ACTIVITY: Write out the listing beneath this instruction in its entirety, exactly as it reads.

SOURCE MATERIAL:
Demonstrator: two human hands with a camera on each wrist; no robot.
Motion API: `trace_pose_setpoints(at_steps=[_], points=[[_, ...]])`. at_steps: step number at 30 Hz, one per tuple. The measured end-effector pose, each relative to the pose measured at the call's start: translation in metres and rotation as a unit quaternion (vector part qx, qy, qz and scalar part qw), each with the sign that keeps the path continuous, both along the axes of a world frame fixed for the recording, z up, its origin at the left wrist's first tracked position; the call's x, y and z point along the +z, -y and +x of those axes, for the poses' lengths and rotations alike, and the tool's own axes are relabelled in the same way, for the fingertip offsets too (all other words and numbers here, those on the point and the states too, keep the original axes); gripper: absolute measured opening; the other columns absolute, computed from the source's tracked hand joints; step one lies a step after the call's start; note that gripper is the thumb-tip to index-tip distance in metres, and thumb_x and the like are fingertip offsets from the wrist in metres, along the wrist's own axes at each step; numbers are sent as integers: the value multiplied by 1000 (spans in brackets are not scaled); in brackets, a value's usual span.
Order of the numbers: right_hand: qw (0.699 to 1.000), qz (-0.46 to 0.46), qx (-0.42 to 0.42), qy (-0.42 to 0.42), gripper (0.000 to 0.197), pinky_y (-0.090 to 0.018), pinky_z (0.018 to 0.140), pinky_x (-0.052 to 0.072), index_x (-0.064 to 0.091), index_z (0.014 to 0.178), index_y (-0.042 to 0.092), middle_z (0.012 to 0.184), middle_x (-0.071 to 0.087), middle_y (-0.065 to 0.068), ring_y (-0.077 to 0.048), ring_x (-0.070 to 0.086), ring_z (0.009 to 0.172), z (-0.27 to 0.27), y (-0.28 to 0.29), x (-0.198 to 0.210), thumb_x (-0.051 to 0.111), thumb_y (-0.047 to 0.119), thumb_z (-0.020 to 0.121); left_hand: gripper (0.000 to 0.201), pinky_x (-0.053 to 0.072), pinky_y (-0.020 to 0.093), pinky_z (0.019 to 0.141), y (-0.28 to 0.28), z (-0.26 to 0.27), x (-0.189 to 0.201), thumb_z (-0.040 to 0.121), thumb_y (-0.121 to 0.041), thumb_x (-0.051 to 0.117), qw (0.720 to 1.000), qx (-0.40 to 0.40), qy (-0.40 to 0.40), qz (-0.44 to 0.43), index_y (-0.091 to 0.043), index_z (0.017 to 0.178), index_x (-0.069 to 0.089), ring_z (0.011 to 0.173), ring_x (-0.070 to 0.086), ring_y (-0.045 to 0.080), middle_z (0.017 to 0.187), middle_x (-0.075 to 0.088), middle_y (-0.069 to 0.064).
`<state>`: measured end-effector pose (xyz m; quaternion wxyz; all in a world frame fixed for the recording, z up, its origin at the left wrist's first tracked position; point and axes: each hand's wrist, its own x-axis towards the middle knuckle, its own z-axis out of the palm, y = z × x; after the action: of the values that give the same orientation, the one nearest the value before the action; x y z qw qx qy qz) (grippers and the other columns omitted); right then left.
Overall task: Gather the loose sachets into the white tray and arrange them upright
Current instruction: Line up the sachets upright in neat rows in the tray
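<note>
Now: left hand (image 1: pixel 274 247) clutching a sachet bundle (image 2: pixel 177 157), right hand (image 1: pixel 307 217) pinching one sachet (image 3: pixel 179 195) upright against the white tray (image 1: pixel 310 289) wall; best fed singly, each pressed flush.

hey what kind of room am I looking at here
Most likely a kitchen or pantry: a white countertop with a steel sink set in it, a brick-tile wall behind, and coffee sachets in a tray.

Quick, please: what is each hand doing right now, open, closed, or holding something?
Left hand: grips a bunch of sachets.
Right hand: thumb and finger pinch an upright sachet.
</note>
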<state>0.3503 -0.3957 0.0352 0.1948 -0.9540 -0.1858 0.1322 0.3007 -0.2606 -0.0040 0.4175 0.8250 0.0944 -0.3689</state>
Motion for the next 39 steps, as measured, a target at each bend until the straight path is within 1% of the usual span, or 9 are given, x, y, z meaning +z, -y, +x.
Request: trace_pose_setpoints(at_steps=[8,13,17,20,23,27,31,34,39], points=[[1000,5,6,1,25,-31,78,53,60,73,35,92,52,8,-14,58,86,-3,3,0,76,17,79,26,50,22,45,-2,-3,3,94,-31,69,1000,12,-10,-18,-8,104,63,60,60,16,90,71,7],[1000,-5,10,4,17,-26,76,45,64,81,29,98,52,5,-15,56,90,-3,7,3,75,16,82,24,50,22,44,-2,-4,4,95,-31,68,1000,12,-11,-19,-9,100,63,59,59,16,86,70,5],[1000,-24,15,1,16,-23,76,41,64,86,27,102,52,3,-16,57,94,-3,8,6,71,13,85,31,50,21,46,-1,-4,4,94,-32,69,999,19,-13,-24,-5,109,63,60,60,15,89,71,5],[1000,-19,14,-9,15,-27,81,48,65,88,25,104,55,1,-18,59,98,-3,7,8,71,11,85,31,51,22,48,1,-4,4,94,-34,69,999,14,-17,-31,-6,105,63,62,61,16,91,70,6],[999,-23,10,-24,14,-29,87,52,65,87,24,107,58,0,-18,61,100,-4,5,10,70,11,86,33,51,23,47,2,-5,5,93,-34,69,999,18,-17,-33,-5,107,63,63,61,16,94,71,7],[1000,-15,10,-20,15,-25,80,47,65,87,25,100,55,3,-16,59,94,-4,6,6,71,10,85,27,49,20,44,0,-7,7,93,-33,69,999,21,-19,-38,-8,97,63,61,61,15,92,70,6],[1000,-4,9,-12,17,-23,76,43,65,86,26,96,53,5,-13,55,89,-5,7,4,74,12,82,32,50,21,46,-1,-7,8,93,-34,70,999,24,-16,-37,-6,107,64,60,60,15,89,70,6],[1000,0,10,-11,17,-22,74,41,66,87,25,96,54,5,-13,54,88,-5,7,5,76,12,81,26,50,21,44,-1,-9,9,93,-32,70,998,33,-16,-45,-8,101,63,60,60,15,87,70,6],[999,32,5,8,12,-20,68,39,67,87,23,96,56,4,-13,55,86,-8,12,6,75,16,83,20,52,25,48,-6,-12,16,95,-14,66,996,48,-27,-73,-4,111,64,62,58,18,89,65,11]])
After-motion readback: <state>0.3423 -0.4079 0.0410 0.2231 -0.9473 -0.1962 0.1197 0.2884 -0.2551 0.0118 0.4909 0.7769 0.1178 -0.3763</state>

FINAL ANSWER:
Demonstrator: two human hands with a camera on each wrist; no robot.
Motion API: `trace_pose_setpoints(at_steps=[_], points=[[_, ...]])`. at_steps: step number at 30 Hz, one per tuple. The measured end-effector pose, each relative to the pose measured at the call's start: translation in metres and rotation as a unit quaternion (vector part qx, qy, qz and scalar part qw), each with the sign that keeps the path continuous, both along the axes of a world frame fixed for the recording, z up, its origin at the left wrist's first tracked position; the call's x, y and z point along the +z, -y and +x of those axes, for the poses' lengths and rotations alike, and the tool's own axes are relabelled in the same way, for the fingertip offsets too (all other words and numbers here, those on the point and the states too, keep the original axes); gripper: absolute measured opening; the other columns absolute, computed from the source's tracked hand joints; step one lies a step after the call's start; note that gripper is the thumb-tip to index-tip distance in metres, and thumb_x and the like are fingertip offsets from the wrist in metres, along the wrist's own axes at each step; numbers are sent as integers: the value multiplied by 1000 (spans in brackets are not scaled); in brackets, a value's usual span.
Order of the numbers: right_hand: qw (0.699 to 1.000), qz (-0.46 to 0.46), qx (-0.42 to 0.42), qy (-0.42 to 0.42), gripper (0.000 to 0.197), pinky_y (-0.090 to 0.018), pinky_z (0.018 to 0.140), pinky_x (-0.052 to 0.072), index_x (-0.064 to 0.091), index_z (0.014 to 0.178), index_y (-0.042 to 0.092), middle_z (0.012 to 0.184), middle_x (-0.071 to 0.087), middle_y (-0.065 to 0.068), ring_y (-0.077 to 0.048), ring_x (-0.070 to 0.086), ring_z (0.009 to 0.172), z (-0.27 to 0.27), y (-0.28 to 0.29), x (-0.198 to 0.210), thumb_x (-0.051 to 0.111), thumb_y (-0.047 to 0.119), thumb_z (-0.020 to 0.121); left_hand: gripper (0.000 to 0.201), pinky_x (-0.053 to 0.072), pinky_y (-0.020 to 0.093), pinky_z (0.019 to 0.141), y (-0.28 to 0.28), z (-0.26 to 0.27), x (-0.189 to 0.201), thumb_z (-0.040 to 0.121), thumb_y (-0.121 to 0.041), thumb_x (-0.051 to 0.117), qw (0.720 to 1.000), qx (-0.40 to 0.40), qy (-0.40 to 0.40), qz (-0.44 to 0.43), index_y (-0.091 to 0.043), index_z (0.017 to 0.178), index_x (-0.069 to 0.089), ring_z (0.011 to 0.173), ring_x (-0.070 to 0.086), ring_y (-0.045 to 0.080), middle_z (0.017 to 0.187), middle_x (-0.075 to 0.088), middle_y (-0.069 to 0.064).
`<state>`: measured end-effector pose (xyz m; quaternion wxyz; all in a world frame fixed for the recording, z up, its origin at the left wrist's first tracked position; point and axes: each hand's wrist, its own x-axis towards the middle knuckle, its own z-axis out of the palm, y = z × x; after the action: of the values that give the same orientation, the one nearest the value before the action; x y z qw qx qy qz) (grippers and the other columns omitted); right then left.
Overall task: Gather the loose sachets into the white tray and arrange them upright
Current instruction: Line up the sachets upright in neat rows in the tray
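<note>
Now: left hand (image 1: pixel 274 247) clutching a sachet bundle (image 2: pixel 177 157), right hand (image 1: pixel 307 217) pinching one sachet (image 3: pixel 179 195) upright against the white tray (image 1: pixel 310 289) wall; best fed singly, each pressed flush.

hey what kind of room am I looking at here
Most likely a kitchen or pantry: a white countertop with a steel sink set in it, a brick-tile wall behind, and coffee sachets in a tray.

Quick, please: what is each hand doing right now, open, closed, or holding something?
Left hand: grips a bunch of sachets.
Right hand: thumb and finger pinch an upright sachet.
</note>
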<state>0.3503 -0.3957 0.0352 0.1948 -0.9540 -0.1858 0.1322 0.3007 -0.2606 -0.0040 0.4175 0.8250 0.0944 -0.3689</state>
Motion for the next 39 steps, as measured, a target at each bend until the straight path is within 1% of the usual span, or 9 are given, x, y, z meaning +z, -y, +x.
Request: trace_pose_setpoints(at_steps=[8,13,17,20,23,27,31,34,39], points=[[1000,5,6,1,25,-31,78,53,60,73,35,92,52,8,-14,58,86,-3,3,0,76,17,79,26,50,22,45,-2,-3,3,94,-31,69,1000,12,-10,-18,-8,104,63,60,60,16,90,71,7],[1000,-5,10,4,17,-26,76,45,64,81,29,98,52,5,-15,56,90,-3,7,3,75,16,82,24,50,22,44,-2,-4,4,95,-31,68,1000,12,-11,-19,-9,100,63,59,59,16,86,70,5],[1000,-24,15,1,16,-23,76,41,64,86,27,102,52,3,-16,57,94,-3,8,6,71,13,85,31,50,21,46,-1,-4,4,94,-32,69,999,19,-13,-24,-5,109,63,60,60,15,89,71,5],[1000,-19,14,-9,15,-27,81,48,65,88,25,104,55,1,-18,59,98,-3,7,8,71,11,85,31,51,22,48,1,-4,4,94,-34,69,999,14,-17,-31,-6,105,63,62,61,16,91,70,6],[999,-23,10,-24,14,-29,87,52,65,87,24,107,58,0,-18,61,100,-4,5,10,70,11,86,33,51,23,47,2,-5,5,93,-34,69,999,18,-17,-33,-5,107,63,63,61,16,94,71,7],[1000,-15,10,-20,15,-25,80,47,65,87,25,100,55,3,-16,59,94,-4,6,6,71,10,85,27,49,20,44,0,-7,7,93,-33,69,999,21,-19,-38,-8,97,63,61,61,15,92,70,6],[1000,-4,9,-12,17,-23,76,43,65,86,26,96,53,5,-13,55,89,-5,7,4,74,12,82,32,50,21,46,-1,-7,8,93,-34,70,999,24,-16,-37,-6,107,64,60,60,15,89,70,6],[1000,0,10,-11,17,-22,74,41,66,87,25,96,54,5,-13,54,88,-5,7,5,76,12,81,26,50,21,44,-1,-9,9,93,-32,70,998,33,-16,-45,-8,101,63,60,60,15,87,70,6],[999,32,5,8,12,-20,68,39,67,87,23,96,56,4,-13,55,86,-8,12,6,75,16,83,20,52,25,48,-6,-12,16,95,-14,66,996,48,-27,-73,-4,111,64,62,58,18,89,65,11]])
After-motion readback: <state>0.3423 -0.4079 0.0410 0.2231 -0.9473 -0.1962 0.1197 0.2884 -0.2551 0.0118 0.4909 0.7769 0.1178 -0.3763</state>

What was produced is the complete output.